Task brief:
For the records below, the count of lines that hold "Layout" is required; give only that number.

Data for processing:
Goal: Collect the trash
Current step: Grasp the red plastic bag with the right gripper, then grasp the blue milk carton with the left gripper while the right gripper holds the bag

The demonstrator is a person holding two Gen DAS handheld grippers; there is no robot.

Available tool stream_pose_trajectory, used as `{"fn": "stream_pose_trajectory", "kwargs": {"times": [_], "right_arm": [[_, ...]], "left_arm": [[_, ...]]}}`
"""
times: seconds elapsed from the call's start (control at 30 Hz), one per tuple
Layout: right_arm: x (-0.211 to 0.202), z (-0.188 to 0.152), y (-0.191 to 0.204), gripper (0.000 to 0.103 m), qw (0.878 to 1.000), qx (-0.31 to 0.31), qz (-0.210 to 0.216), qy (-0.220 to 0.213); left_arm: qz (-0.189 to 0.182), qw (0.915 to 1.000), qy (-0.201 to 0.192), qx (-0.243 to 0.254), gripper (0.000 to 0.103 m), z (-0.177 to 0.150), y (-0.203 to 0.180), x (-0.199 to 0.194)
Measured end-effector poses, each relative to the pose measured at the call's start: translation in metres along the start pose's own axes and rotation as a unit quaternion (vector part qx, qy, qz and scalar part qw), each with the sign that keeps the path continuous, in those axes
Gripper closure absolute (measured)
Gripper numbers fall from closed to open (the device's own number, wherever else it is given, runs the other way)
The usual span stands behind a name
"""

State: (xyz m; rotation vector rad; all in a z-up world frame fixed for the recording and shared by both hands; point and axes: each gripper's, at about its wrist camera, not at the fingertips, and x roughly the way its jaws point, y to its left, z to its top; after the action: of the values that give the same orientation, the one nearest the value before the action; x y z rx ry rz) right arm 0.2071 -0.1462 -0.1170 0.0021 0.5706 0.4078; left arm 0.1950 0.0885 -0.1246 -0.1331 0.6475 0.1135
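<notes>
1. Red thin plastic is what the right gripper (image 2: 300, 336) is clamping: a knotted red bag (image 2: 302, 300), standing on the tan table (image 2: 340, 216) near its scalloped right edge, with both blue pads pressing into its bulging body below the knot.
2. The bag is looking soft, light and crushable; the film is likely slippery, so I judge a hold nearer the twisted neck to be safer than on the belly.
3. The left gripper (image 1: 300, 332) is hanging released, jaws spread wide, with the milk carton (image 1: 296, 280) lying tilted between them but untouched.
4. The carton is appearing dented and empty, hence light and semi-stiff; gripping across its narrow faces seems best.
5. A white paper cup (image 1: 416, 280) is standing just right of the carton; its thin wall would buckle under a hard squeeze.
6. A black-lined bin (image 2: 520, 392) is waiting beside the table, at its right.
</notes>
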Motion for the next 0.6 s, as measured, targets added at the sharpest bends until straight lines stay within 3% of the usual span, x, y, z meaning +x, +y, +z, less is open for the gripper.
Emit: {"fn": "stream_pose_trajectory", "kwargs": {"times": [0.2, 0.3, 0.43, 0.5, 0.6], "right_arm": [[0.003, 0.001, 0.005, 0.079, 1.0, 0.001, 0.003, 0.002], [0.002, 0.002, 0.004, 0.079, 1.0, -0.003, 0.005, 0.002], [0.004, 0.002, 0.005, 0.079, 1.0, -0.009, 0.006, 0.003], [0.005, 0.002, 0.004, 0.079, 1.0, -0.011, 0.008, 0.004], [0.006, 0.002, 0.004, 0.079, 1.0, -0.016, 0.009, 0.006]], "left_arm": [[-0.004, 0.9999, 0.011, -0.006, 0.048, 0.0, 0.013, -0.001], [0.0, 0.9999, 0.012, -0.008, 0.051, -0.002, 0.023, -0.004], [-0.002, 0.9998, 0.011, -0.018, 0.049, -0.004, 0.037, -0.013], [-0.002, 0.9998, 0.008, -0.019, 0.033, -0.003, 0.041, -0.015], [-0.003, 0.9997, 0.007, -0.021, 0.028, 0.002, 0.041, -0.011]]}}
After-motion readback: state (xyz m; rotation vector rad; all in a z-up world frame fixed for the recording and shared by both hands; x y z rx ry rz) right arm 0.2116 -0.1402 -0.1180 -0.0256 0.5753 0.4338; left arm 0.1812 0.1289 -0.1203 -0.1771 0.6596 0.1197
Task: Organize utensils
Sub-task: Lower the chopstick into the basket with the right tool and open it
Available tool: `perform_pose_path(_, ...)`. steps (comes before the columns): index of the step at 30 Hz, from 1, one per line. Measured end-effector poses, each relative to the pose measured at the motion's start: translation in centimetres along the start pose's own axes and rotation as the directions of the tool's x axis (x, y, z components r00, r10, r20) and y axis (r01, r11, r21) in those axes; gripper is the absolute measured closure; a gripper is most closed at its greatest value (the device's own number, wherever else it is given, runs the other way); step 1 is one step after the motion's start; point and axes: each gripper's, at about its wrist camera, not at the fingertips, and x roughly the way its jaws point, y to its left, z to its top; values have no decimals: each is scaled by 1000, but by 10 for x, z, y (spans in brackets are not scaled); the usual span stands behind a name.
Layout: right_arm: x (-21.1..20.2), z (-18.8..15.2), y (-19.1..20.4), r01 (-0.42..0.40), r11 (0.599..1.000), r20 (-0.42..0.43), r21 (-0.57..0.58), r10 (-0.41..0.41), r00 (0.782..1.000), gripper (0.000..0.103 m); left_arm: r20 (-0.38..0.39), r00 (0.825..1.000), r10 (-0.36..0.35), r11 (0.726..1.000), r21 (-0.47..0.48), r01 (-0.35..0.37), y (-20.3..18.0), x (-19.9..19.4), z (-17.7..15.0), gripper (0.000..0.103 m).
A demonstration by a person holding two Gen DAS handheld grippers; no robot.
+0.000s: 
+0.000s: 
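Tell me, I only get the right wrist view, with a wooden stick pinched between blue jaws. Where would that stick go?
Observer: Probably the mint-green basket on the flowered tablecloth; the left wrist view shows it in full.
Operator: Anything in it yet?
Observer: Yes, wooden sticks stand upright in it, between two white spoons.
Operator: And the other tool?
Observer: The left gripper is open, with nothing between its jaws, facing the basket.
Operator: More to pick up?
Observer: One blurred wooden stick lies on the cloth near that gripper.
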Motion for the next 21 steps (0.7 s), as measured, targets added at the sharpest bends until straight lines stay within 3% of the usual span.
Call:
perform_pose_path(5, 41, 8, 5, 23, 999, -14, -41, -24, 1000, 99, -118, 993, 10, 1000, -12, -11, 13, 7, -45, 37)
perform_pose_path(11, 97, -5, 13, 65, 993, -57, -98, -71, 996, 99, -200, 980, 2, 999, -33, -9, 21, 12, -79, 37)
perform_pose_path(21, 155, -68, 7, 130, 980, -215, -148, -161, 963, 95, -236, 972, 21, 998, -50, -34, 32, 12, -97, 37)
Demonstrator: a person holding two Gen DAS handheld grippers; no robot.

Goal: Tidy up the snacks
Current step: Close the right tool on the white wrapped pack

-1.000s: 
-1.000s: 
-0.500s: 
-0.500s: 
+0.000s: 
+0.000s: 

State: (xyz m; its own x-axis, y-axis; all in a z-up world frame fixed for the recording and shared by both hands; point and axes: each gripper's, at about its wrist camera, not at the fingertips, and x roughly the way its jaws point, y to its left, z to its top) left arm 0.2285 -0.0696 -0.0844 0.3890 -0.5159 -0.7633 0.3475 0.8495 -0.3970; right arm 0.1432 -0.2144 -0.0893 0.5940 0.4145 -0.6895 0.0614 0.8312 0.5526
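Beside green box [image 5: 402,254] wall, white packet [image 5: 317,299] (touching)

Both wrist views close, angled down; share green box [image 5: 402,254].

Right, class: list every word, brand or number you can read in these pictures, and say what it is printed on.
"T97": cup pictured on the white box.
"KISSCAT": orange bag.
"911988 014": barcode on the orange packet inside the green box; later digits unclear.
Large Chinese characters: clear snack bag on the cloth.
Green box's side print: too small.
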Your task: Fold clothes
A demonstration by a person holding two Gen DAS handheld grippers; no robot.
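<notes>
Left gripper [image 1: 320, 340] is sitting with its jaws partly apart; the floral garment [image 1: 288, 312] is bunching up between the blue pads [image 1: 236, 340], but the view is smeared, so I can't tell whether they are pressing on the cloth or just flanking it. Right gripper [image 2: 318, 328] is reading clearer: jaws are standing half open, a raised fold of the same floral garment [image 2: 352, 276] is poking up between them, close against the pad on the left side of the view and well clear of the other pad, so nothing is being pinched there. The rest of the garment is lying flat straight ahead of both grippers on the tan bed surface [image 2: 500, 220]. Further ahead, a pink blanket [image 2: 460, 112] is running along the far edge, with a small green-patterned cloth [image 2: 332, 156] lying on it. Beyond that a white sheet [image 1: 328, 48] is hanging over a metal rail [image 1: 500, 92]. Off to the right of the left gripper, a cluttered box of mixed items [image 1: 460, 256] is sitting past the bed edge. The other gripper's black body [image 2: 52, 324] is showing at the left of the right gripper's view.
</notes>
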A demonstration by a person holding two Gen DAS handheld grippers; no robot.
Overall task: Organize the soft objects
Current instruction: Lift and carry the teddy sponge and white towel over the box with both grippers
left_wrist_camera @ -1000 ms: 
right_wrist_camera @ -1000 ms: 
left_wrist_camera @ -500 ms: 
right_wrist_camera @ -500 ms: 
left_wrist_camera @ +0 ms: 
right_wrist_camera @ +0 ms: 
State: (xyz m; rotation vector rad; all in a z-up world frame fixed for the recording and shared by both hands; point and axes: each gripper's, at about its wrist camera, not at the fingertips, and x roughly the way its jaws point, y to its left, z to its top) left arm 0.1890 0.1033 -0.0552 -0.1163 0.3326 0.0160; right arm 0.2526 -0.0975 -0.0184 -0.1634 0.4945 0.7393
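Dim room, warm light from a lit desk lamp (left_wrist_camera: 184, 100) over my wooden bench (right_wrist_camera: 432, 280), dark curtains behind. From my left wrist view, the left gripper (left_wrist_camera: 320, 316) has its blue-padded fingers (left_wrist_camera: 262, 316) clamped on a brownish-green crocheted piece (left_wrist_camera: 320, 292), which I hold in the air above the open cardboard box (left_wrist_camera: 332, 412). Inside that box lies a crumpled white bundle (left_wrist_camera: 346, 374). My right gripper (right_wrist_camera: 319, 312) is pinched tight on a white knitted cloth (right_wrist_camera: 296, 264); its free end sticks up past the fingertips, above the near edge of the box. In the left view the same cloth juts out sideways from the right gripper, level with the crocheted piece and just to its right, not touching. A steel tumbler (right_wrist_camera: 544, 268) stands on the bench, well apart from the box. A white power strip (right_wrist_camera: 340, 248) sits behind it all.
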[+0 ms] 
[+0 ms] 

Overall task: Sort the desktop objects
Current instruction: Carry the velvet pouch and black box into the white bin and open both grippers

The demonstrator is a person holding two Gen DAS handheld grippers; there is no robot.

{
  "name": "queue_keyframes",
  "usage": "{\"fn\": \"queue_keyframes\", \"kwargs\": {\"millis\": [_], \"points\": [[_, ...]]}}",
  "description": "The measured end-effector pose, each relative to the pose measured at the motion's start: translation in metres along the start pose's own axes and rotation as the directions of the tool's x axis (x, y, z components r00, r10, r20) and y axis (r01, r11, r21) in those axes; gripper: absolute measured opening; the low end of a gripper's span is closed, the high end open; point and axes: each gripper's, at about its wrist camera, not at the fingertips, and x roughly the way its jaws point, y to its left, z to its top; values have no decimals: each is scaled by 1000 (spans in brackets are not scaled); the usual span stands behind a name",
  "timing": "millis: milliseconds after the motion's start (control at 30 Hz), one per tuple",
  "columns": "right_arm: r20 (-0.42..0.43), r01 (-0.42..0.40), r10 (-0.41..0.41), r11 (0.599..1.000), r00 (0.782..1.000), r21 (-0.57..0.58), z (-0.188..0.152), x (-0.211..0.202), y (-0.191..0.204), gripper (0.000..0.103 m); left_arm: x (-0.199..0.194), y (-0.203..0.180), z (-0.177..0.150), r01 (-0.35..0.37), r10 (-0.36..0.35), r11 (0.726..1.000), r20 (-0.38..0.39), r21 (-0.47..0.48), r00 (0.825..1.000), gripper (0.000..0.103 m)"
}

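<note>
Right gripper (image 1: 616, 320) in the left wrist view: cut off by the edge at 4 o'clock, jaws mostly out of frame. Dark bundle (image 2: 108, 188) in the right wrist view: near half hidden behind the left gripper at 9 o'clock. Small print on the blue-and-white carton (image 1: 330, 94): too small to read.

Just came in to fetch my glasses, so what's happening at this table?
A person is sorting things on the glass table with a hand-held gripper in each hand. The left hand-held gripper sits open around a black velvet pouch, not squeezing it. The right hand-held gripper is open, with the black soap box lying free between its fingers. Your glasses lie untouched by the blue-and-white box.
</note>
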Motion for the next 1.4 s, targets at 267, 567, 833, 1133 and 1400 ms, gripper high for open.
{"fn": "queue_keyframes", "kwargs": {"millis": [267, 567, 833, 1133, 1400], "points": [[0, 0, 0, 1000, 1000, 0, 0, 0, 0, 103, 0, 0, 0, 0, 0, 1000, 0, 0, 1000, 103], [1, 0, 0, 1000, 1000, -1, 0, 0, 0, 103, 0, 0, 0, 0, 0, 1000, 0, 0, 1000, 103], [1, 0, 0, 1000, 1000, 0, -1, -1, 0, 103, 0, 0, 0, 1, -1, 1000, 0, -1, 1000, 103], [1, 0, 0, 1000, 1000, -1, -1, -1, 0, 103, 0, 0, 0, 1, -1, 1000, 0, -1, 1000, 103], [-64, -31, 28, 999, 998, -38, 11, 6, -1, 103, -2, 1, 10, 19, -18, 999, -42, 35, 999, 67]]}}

Output for this exercise:
2